During my second attempt at the Comrades (Ultra) Marathon in South Africa I was convinced I was going to fail and DNF. In fact, by mile 13 of the 56 mile race I was finished. Despite traveling over 24 hours by air to arrive in Durban, South Africa, to participate in the World’s Largest Ultramarathon, I knew all my hard work was going for nought.
I would fail myself, my friends, and my family who had sacrificed so much to give me the opportunity to get a once-in-a-lifetime shot at a back-to-back medal. You see, at the Comrades Marathon, if you finish in your rookie year (your first attempt), and then return the very next year and finish, you will receive the coveted back-to-back medal.
You get one shot, and I was going to blow it.
Being Stubborn Isn’t Always Bad
The above picture shows my finisher medal and the back-to-back medal. Not many people have those medals, and it’s one of my most prized possessions. So, if I was so convinced I wasn’t going to finish less than 1/3 of the way into the race, how did I achieve it?
By being stubborn and keeping a promise. You see, prior to my first race, I attended a meeting hosted by some of the best known Veterans of the Comrades race. During that meeting, I remembered one bit of advice:
“No matter what you do, don’t get on a bailout bus.” (A bailout bus is a bus that you get on in the middle of the race to get a ride to the finish, causing an automatic DNF).
I promised myself at the beginning of the race that I would not quit. Now, if I didn’t make a cutoff, if I was pulled off the course by the officials, well, that was on them. It’s my fault I didn’t finish. They forced me to stop, and that would be okay.
But I wasn’t going to quit. I would keep walking and running until they forced me to stop. I would keep moving forward.
At the time, I became frustrated because, somehow, against the odds, and against the pace on my watch, I kept making the cutoffs. And then I met a fellow runner who kept my mind busy, distracted, and before I knew it, I was entering the stadium with 10,000 spectators watching.
I finished the 56 mile course with 8 minutes to spare.

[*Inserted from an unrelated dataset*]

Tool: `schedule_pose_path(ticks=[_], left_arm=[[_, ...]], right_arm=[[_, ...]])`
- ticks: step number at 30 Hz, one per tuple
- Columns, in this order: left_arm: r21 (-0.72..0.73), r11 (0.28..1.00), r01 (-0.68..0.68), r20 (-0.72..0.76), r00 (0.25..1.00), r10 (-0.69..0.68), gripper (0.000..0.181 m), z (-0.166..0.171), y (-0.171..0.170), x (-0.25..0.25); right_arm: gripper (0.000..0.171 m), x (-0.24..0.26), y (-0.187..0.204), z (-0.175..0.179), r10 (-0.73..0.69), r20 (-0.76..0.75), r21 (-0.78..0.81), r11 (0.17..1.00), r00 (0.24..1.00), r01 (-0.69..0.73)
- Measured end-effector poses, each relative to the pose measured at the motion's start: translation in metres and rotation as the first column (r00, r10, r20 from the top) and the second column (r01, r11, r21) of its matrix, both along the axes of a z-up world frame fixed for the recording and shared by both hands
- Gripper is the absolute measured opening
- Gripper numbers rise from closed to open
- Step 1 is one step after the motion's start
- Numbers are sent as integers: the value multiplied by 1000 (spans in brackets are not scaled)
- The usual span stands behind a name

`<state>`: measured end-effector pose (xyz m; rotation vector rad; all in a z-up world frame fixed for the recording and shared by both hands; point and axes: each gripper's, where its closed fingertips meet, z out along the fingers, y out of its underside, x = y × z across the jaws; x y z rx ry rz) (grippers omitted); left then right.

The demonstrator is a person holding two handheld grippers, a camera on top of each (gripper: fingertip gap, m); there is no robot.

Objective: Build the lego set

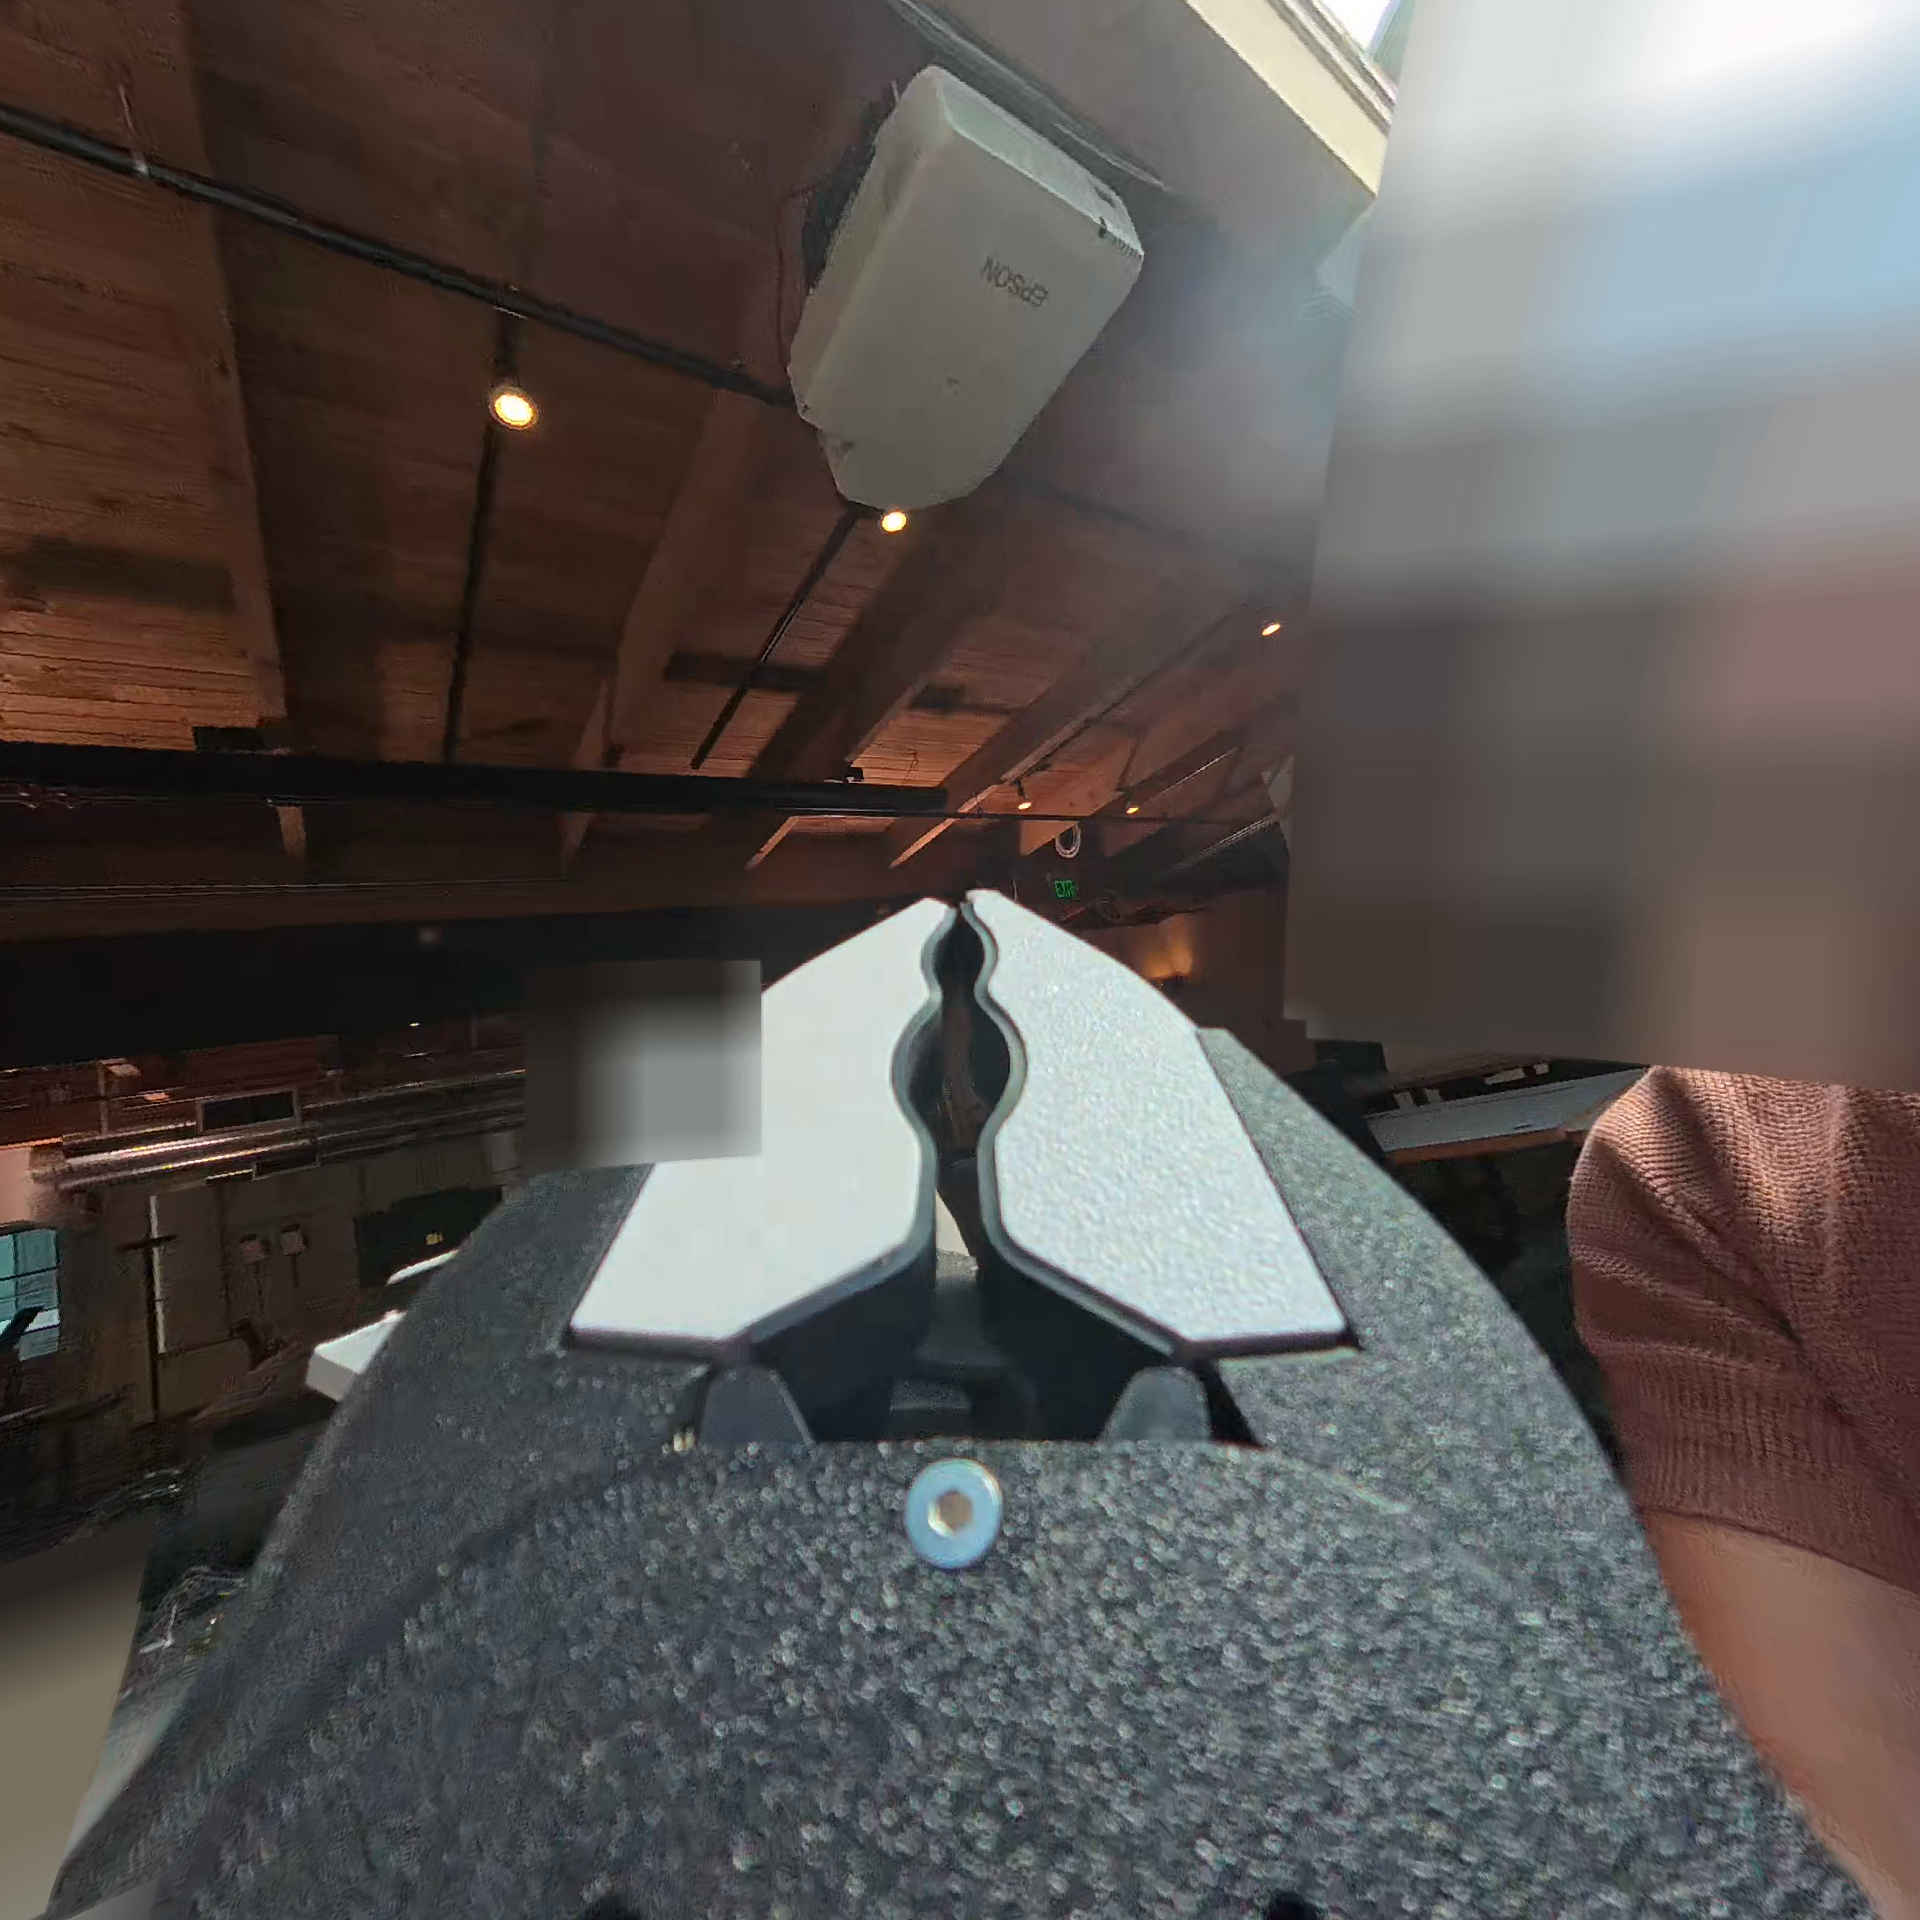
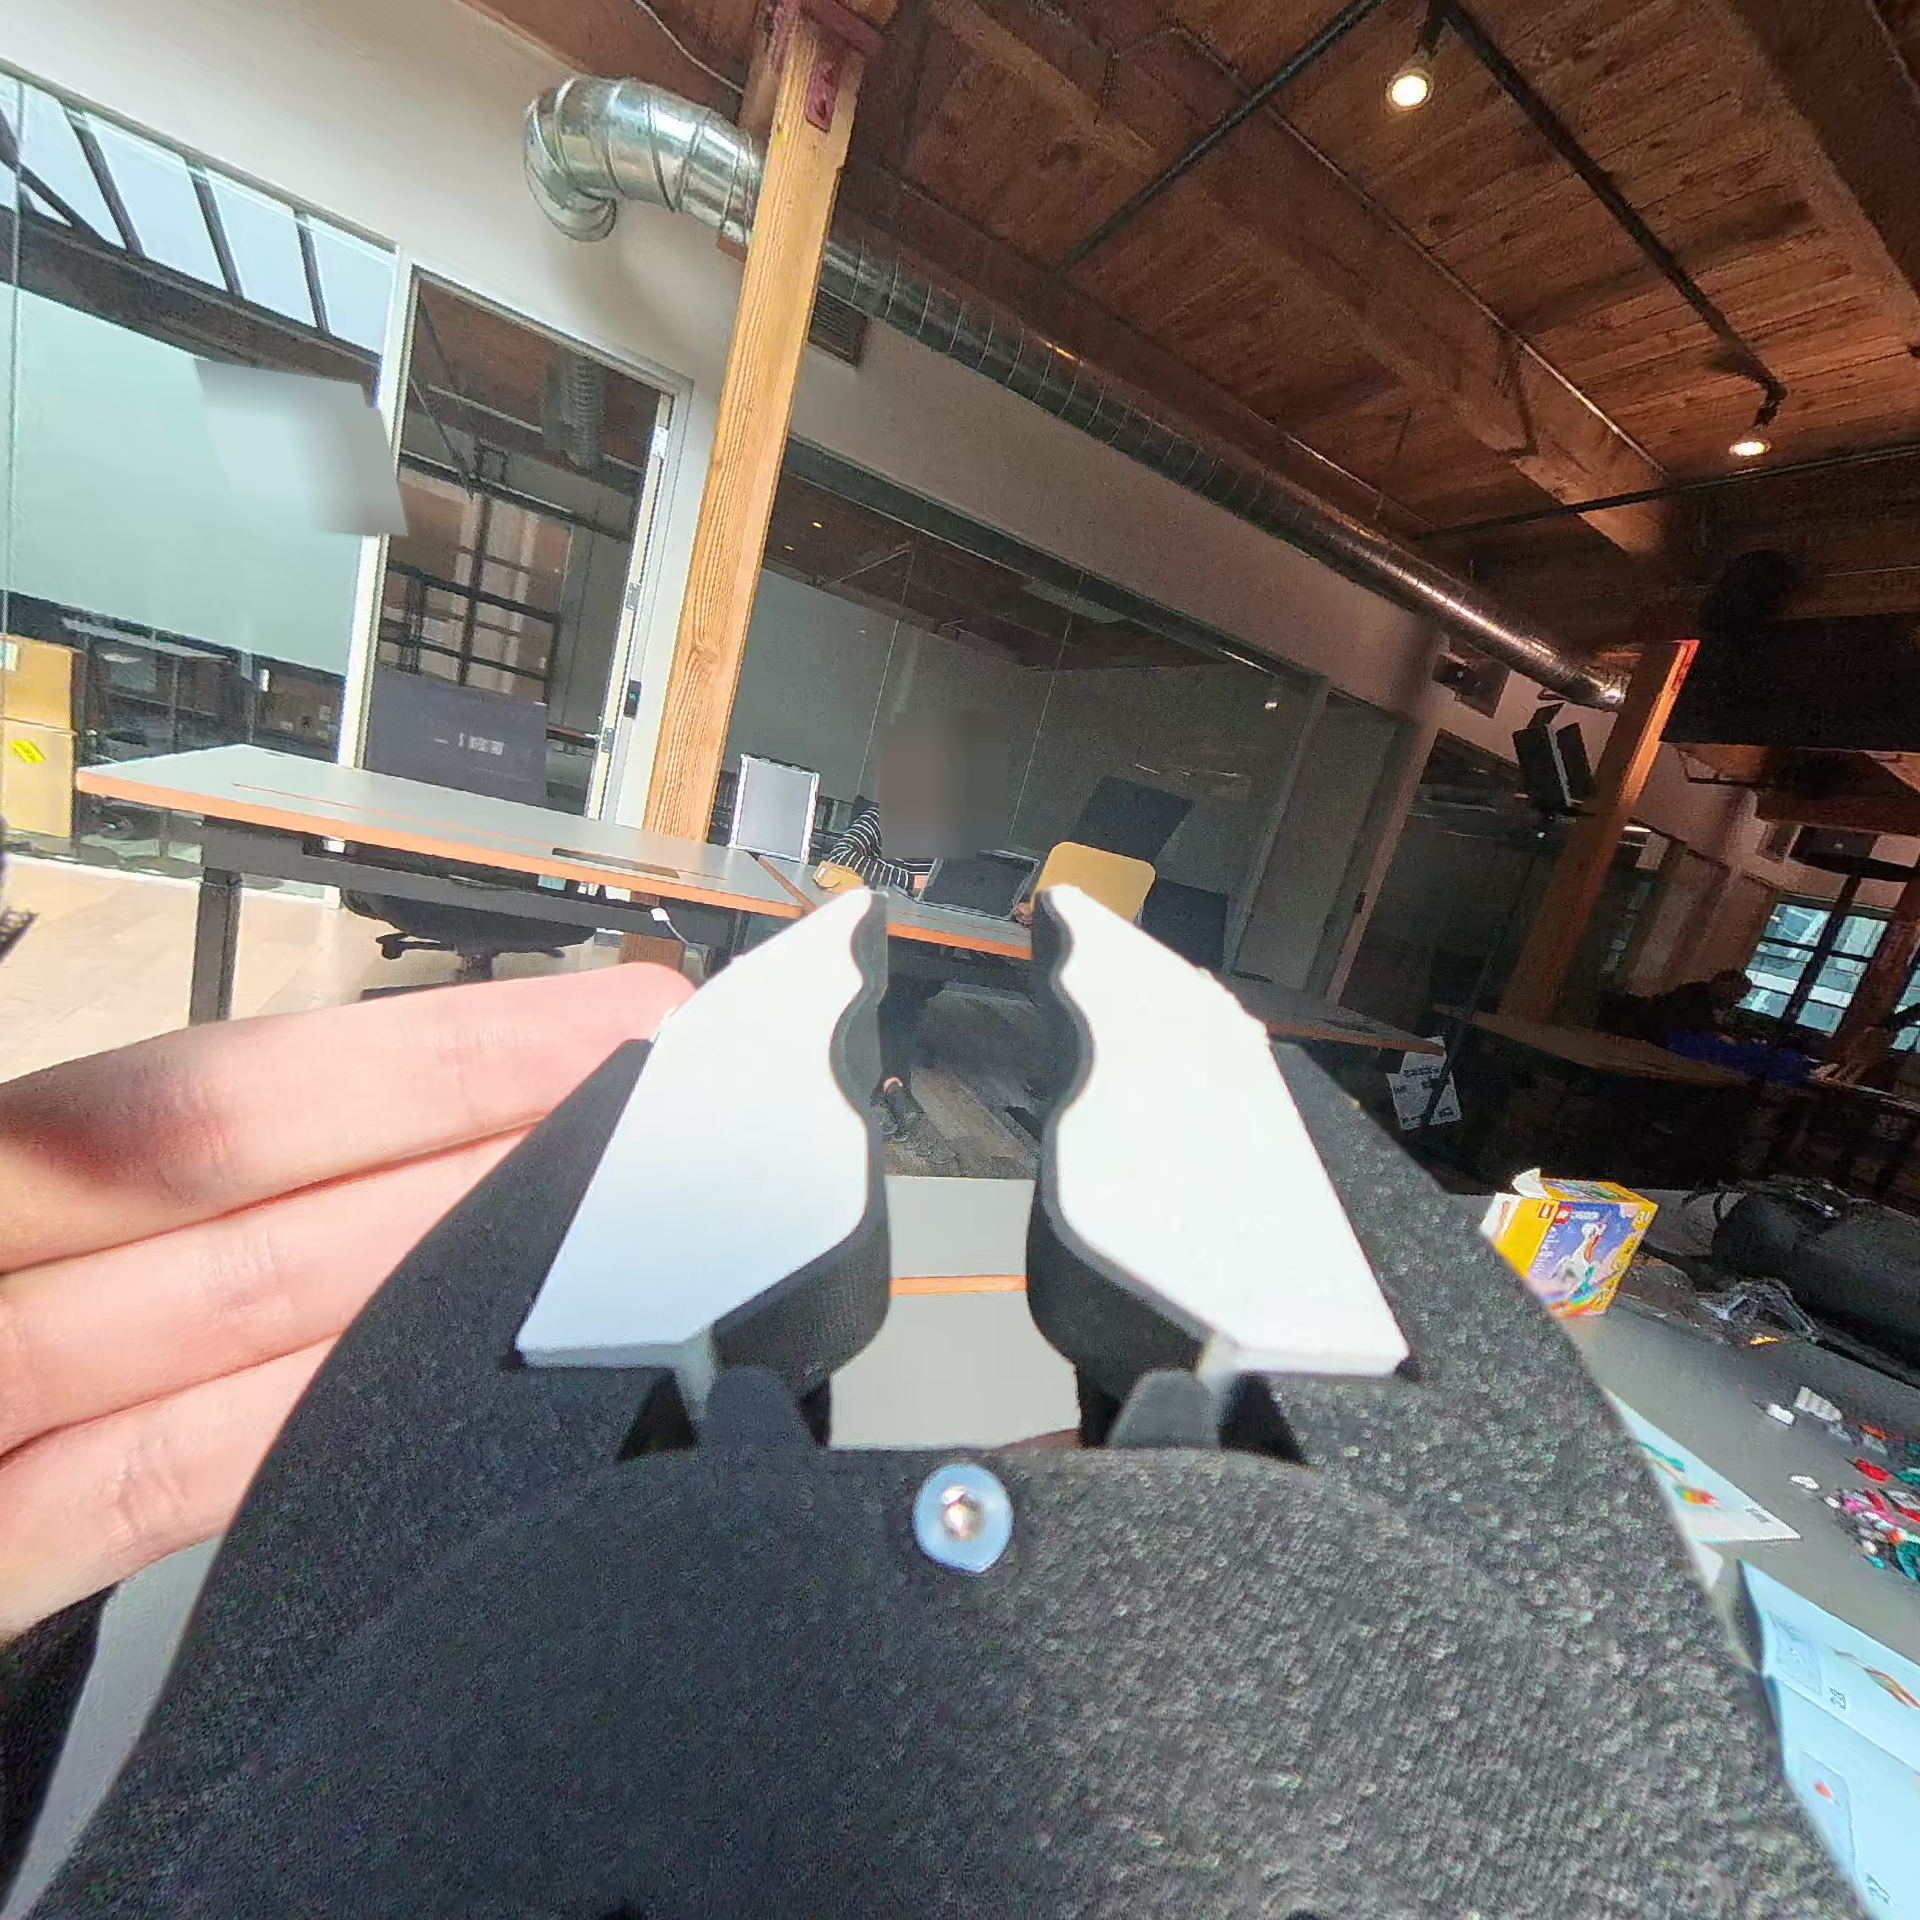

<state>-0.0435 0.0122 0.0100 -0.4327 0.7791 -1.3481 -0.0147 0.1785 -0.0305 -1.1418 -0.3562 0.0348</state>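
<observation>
My right fingers [image 2: 961,914] gape empty and my left fingers [image 1: 961,914] sit pinched shut on nothing, both aimed off the counter [image 2: 1704,1382], so I could blindly scatter the loose lego pieces [image 2: 1870,1496] beside the yellow box [image 2: 1569,1242].

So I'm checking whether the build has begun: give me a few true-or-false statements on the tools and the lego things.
1. The left tool is shut with nothing between its tips. True.
2. The right tool grips a brick. False: it is open and holds nothing.
3. The yellow lego box lies on the table, right of the right tool. True.
4. The loose lego pieces sit between the right tool's fingers. False: they lie on the table at the far right.
5. Both tools point down at the pieces. False: both aim up into the room.
</observation>
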Motion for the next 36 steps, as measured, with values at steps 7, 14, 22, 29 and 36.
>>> schedule_pose_path(ticks=[7, 14, 22, 29, 36], left_arm=[[3, 1000, -10, -173, 985, 10, 0, -6, -2, 22], [11, 1000, -4, -220, 975, 6, 0, -6, -6, 31], [82, 842, -533, -203, 819, 537, 4, -15, 5, 12], [141, 315, -939, -352, 250, 902, 6, -86, -14, -103], [401, 290, -869, -729, -111, 676, 15, -232, -25, -125]], right_arm=[[0, -11, -1, -7, 81, 84, -14, 997, 993, -80], [0, -9, -8, 4, 46, 225, 86, 994, 973, -67], [1, 47, -4, -31, 238, -75, -96, 965, 968, -245], [0, 19, -81, -115, 615, 142, -253, 780, 776, -572], [32, -45, -152, -231, 888, 127, -590, 425, 441, -686]])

Visualizing Crossing the Finish Line Works
One of the things I remind myself of during those low moments of the race is the fact I probably will not even remember how I feel at that moment the next day. The mind has a way of forgetting the painful memories. I just focus and visualize a successful finish. Over and over, I think of crossing the finish line, how I will feel in that moment, and what it will look, feel, and smell like. Staying focused on my end goal keeps me from the negative mind spiral that can get you to quit. I do that normally. But during the second Comrades Marathon, I didn’t do that at all. I just wanted it to end. Nobody would really care if I finished or not.
But I would know. And I’d made myself a promise. So I kept going. And to my surprise, my body, did, too.
The Mind Tricks You
Studies of many elite athletes has shown that the mind will trick us into slowing down, giving up, and being unable to continue long before the body is really finished. That being said, a certain trainer friend of mine didn’t listen to her body, and is still recovering from her half marathon effort almost a year later. But in many cases, our mind gives up before the body needs to give up. It’s a protective mechanism, and generally it serves us well. Except in endurance sports. The key to mental toughness is knowing when to listen, and when to tell your own mind to bugger off.
A Marathon is Tough
Don’t let anyone fool you. A Marathon is tough.
So if you’ve signed up for a marathon, be prepared. You’re going to have to be tough. It’ll be cold; It’ll be hot (sometimes at the same time). There will be up. There will be down. There will be rude people. There will be nice people. There will be rain. There will be sun. Sometimes at the same time. You will have to expect the unexpected. You will drop water. You will drop GU gels. You will lose a toenail (maybe).
Preparation is Part of Being Tough
Don’t expect the race to give you what you need. Don’t expect water at aid stations. Don’t expect electrolytes. Don’t expect or rely on anyone else but yourself – this is an individual sport. I mean, sure, if you plan to finish in under 3 hours, then you can reasonably expect there to be stuff at aid stations. But if you’re like me, at the middle or back of the pack, you can expect that aid stations will run out of supplies. You can also expect there to be huge crowds that will slow you down if you wait at every aid station. You can expect the unexpected. If you get upset and lose energy because there is no water where you thought there would be, well, that’s not on the race. That’s on you. Getting angry at volunteers (as I’ve seen so many, many times) only serves to sap your energy, make you weak, and also make you look like a jerk. So expect the unexpected and always have a plan B.
Roll With It
Learning to “roll with it” is part of racing. Some call it being mentally tough; I call it survival. After over 55 races in 5 years, I can tell you that not everything will go as planned. In fact, at every race I think, “So I wonder what will go wrong this time?” not out of fear, but because I’m ready for the challenge to adapt. To overcome the obstacle. It becomes part of the fun of racing.
And, at the end of the day, I remind myself of the famous line from Black Hawk Down: “It’s nothin’. It’s nothin’.”
It’s just 26.2 miles after all. Some of us use that as a cooldown after a swim and bike. But it’s never easy.